- Born: Mary Morton September 21, 1929 Omro, Wisconsin, United States
- Died: August 14, 2013 (aged 83) West Harwich, Massachusetts, United States
- Occupation: Businesswoman
- Known for: Widow of Rene Anselmo, founder of PanAmSat
- Spouse: Rene Anselmo (m. c. 1955; died 1995)
- Children: 3

= Mary Anselmo =

American businesswoman

Mary Anselmo (née Morton; September 21, 1929 – August 14, 2013) was an American billionaire businesswoman. She was the widow of Rene Anselmo, the founder of PanAmSat, the first privately held satellite communications company in the United States.

==Career==
Mary was born in Omro, Wisconsin. She met her husband Rene Anselmo in the 1950s while he was a guest director at Pasadena Playhouse. The couple married aroun 1955 in Mexico City, where Rene was working for Univision at the time.

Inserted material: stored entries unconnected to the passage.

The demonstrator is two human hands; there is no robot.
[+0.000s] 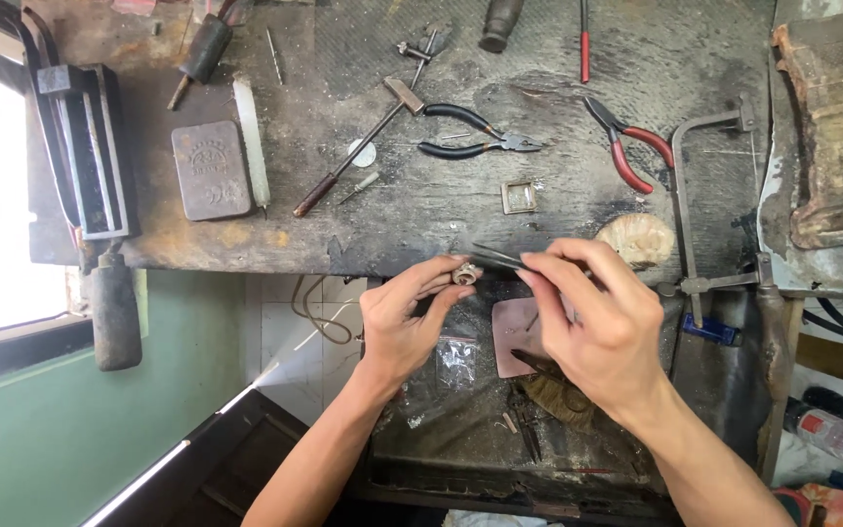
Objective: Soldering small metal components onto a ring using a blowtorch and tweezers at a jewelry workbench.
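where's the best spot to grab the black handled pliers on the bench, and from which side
Judging by how they lie, grip the black-handled pliers by the two curved black handles on the left, coming down from above. The handles are spread and bare of other tools there, though the hammer head lies close, while the metal nose points right.

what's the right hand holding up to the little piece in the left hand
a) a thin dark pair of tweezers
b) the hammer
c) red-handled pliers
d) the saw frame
a: the right hand grips thin dark tweezers whose tips meet the small piece pinched in the left hand, while the red-handled pliers, hammer and saw frame lie untouched on the bench.
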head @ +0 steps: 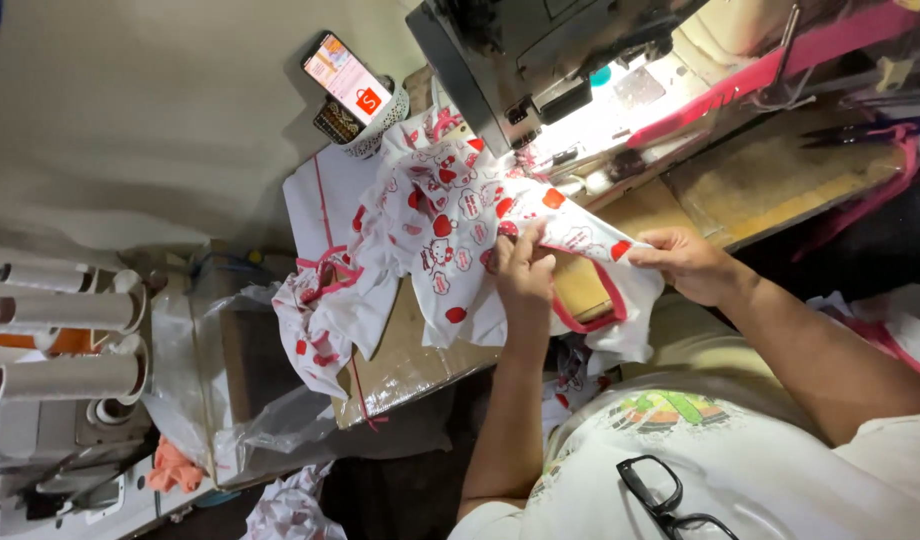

Mary's husband Rene Anselmo died in 1995, two days before the initial public offering of his company. For a time, Mary was principal owner of the company, although she had rarely been involved in her husband's business and said in a 1996 interview with The New York Times that she knew little about satellites. When PanAmSat was bought by KKR and other private equity firms in 2004, she received a net $250 million.

She has appeared on multiple occasions on the Forbes magazine list of wealthiest people in the world. According to the magazine's 2008 rankings, her net worth was estimated at $1.1 billion, and her rank was 1,014.

==Personal life==
She has three children: Reverge C. (born 1962), Pier (1953–2022), and Rayce Anselmo. Mary died on August 14, 2013, and is buried in West Harwich, Massachusetts.